▶ Aim of the exercise:
Please reproduce the listing in its entirety, exactly as written, but without images.
*** Opening of Record excerpts ***
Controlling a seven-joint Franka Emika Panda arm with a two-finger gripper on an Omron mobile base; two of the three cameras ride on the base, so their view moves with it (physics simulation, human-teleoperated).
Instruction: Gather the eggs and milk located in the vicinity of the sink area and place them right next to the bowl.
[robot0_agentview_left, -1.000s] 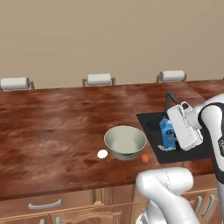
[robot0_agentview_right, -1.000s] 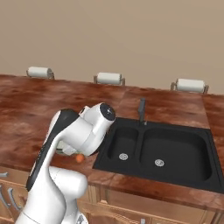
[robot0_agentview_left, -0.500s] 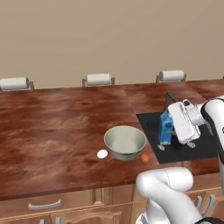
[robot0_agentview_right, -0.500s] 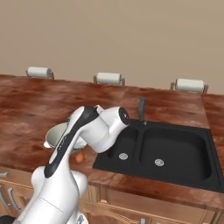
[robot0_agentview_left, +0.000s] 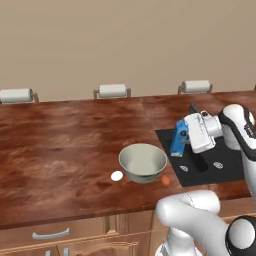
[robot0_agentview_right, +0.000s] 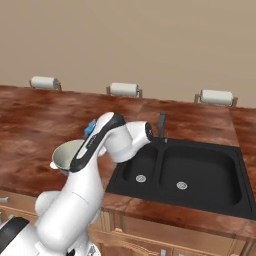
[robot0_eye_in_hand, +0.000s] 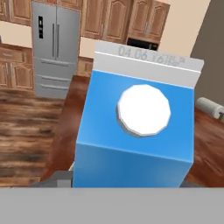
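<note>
Wood counter (robot0_agentview_left: 60, 145), sink (robot0_agentview_left: 220, 165) at right end. Jaws pinching milk carton (robot0_agentview_left: 179, 138), lifted clear. Next: carry left, set beside bowl (robot0_agentview_left: 143, 162), near brown egg (robot0_agentview_left: 165, 180).

**Around the kitchen**

A small white egg (robot0_agentview_left: 116, 175) lies on the reddish-brown wooden countertop (robot0_agentview_left: 60, 135). Three white paper-towel rolls on holders (robot0_agentview_left: 112, 90) line the counter's back edge before a plain beige wall (robot0_agentview_left: 125, 40). Wooden drawers with silver handles (robot0_agentview_left: 51, 234) sit below. A tall stainless-steel refrigerator (robot0_eye_in_hand: 54, 52) stands among brown wooden cabinets (robot0_eye_in_hand: 127, 19).
</note>
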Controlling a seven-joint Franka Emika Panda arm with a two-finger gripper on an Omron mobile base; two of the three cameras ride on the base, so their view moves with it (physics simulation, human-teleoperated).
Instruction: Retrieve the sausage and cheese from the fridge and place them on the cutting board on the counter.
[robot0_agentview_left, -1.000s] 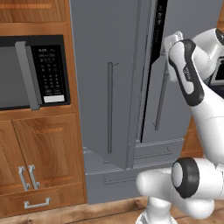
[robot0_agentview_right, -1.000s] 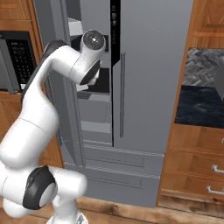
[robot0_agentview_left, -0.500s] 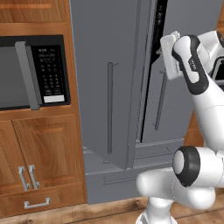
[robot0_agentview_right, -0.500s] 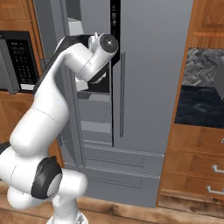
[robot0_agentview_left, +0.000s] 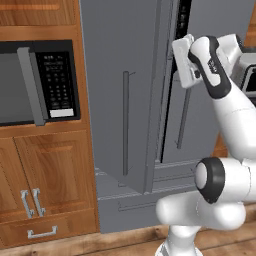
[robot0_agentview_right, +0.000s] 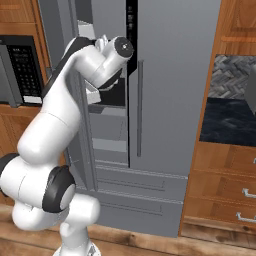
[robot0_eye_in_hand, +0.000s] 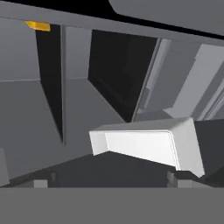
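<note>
Arm raised high from the base, elbow bent, forearm angled up and forward. Wrist turned so the hand (robot0_agentview_left: 184, 62) sits at the top of the reach, pointing away from the base. Hand's white body shows in the left base view; fingertips hidden. Hand view: fingertips (robot0_eye_in_hand: 41, 183) at the bottom edge, set apart, nothing between them.

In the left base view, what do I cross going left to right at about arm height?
Microwave → wooden cabinet edge → open fridge door with its vertical bar handle → the fridge front behind it → robot arm.
</note>
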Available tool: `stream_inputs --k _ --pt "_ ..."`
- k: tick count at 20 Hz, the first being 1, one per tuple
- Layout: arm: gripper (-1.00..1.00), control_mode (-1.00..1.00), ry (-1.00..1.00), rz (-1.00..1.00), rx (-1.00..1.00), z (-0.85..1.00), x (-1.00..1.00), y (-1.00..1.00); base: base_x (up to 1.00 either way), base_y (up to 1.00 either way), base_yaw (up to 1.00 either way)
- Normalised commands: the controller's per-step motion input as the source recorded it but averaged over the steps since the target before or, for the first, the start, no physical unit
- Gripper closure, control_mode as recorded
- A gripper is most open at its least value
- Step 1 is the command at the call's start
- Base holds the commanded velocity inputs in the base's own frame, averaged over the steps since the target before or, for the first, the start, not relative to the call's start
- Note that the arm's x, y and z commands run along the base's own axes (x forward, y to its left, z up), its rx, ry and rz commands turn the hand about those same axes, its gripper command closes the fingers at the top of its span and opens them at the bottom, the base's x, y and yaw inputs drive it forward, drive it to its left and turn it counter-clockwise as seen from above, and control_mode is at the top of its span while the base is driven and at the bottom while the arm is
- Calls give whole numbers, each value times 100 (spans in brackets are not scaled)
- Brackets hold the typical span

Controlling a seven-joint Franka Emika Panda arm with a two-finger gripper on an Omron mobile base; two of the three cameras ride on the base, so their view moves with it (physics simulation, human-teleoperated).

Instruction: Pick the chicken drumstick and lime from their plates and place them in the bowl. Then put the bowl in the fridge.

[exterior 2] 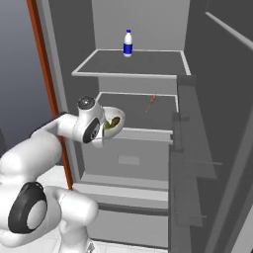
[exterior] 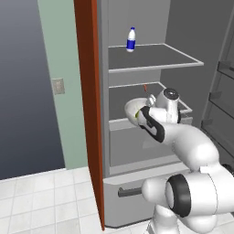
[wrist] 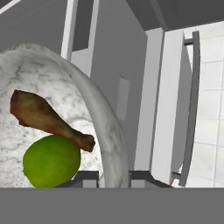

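Note:
My gripper [wrist: 114,177] is shut on the rim of the speckled whitish bowl [wrist: 103,127], one finger inside the wall and one outside. In the bowl the brown chicken drumstick [wrist: 48,120] rests on top of the green lime [wrist: 51,161]. From the base, the bowl [exterior: 133,109] [exterior 2: 117,117] hangs tilted at the front edge of the open fridge's [exterior: 155,59] middle shelf [exterior 2: 148,131], with my gripper [exterior: 144,118] [exterior 2: 105,130] on its near side. The plates are out of view.
A blue-labelled bottle [exterior: 131,39] [exterior 2: 128,43] stands on the upper shelf. A small orange-red item [exterior 2: 152,100] lies on the middle shelf. The fridge door [exterior 2: 197,163] stands open at right. A brown cabinet panel [exterior: 89,114] borders the left. The bottom drawer has a bar handle [exterior: 130,192].

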Motion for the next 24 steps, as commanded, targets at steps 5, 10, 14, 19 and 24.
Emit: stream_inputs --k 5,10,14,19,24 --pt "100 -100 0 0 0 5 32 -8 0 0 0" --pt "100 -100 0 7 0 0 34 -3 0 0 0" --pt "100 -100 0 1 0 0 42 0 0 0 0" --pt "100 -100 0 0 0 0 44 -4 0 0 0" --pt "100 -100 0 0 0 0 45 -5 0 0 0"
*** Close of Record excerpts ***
▶ Task output:
Controlling a seven-joint Franka Emika Panda arm with a two-finger gripper on an Omron mobile base; two of the three cameras ride on the base, so their view moves with it (physics simulation, human-teleoperated).
Instruction: Gather the eggs and milk located in the vicinity of the sink area and place them right next to the bowl.
[robot0_agentview_left, -1.000s] 
[robot0_agentview_right, -1.000s] 
[robot0_agentview_left, -0.500s] 
[robot0_agentview_right, -0.500s] 
[robot0_agentview_left, +0.000s] 
[robot0_agentview_right, +0.000s] 
[robot0_eye_in_hand, +0.000s] 
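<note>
Wood counter (robot0_agentview_left: 60, 145), sink (robot0_agentview_left: 220, 165) at right end. Jaws pinching milk carton (robot0_agentview_left: 179, 138), lifted clear. Next: carry left, set beside bowl (robot0_agentview_left: 143, 162), near brown egg (robot0_agentview_left: 165, 180).

**Around the kitchen**

A small white egg (robot0_agentview_left: 116, 175) lies on the reddish-brown wooden countertop (robot0_agentview_left: 60, 135). Three white paper-towel rolls on holders (robot0_agentview_left: 112, 90) line the counter's back edge before a plain beige wall (robot0_agentview_left: 125, 40). Wooden drawers with silver handles (robot0_agentview_left: 51, 234) sit below. A tall stainless-steel refrigerator (robot0_eye_in_hand: 54, 52) stands among brown wooden cabinets (robot0_eye_in_hand: 127, 19).
</note>
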Controlling a seven-joint Franka Emika Panda arm with a two-finger gripper on an Omron mobile base; two of the three cameras ride on the base, so their view moves with it (physics simulation, human-teleoperated).
Instruction: Retrieve the sausage and cheese from the fridge and place them on the cutting board on the counter.
[robot0_agentview_left, -1.000s] 
[robot0_agentview_right, -1.000s] 
[robot0_agentview_left, -0.500s] 
[robot0_agentview_right, -0.500s] 
[robot0_agentview_left, +0.000s] 
[robot0_agentview_right, +0.000s] 
[robot0_eye_in_hand, +0.000s] 
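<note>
Arm raised high from the base, elbow bent, forearm angled up and forward. Wrist turned so the hand (robot0_agentview_left: 184, 62) sits at the top of the reach, pointing away from the base. Hand's white body shows in the left base view; fingertips hidden. Hand view: fingertips (robot0_eye_in_hand: 41, 183) at the bottom edge, set apart, nothing between them.

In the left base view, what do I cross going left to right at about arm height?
Microwave → wooden cabinet edge → open fridge door with its vertical bar handle → the fridge front behind it → robot arm.
</note>
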Available tool: `stream_inputs --k _ --pt "_ ..."`
- k: tick count at 20 Hz, the first being 1, one per tuple
- Layout: arm: gripper (-1.00..1.00), control_mode (-1.00..1.00), ry (-1.00..1.00), rz (-1.00..1.00), rx (-1.00..1.00), z (-0.85..1.00), x (-1.00..1.00), y (-1.00..1.00); base: base_x (up to 1.00 either way), base_y (up to 1.00 either way), base_yaw (up to 1.00 either way)
- Normalised commands: the controller's per-step motion input as the source recorded it but averaged over the steps since the target before or, for the first, the start, no physical unit
- Gripper closure, control_mode as recorded
- A gripper is most open at its least value
- Step 1 is the command at the call's start
- Base holds the commanded velocity inputs in the base's own frame, averaged over the steps since the target before or, for the first, the start, not relative to the call's start
- Note that the arm's x, y and z commands run along the base's own axes (x forward, y to its left, z up), its rx, ry and rz commands turn the hand about those same axes, its gripper command closes the fingers at the top of its span and opens them at the bottom, the base's x, y and yaw inputs drive it forward, drive it to its left and turn it counter-clockwise as seen from above, and control_mode is at the top of its span while the base is driven and at the bottom while the arm is
- Calls give whole numbers, each value times 100 (spans in brackets are not scaled)
- Brackets hold the typical span

Controlling a seven-joint Franka Emika Panda arm with a two-finger gripper on an Omron mobile base; two of the three cameras ride on the base, so their view moves with it (physics simulation, human-teleoperated).

Instruction: Pick the chicken drumstick and lime from their plates and place them in the bowl. Then put the bowl in the fridge.

[exterior 2] 
[exterior] 
[wrist] 

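Note:
My gripper [wrist: 114,177] is shut on the rim of the speckled whitish bowl [wrist: 103,127], one finger inside the wall and one outside. In the bowl the brown chicken drumstick [wrist: 48,120] rests on top of the green lime [wrist: 51,161]. From the base, the bowl [exterior: 133,109] [exterior 2: 117,117] hangs tilted at the front edge of the open fridge's [exterior: 155,59] middle shelf [exterior 2: 148,131], with my gripper [exterior: 144,118] [exterior 2: 105,130] on its near side. The plates are out of view.
A blue-labelled bottle [exterior: 131,39] [exterior 2: 128,43] stands on the upper shelf. A small orange-red item [exterior 2: 152,100] lies on the middle shelf. The fridge door [exterior 2: 197,163] stands open at right. A brown cabinet panel [exterior: 89,114] borders the left. The bottom drawer has a bar handle [exterior: 130,192].
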
Motion for the next 24 steps, as commanded, targets at steps 5, 10, 14, 19 and 24.
Emit: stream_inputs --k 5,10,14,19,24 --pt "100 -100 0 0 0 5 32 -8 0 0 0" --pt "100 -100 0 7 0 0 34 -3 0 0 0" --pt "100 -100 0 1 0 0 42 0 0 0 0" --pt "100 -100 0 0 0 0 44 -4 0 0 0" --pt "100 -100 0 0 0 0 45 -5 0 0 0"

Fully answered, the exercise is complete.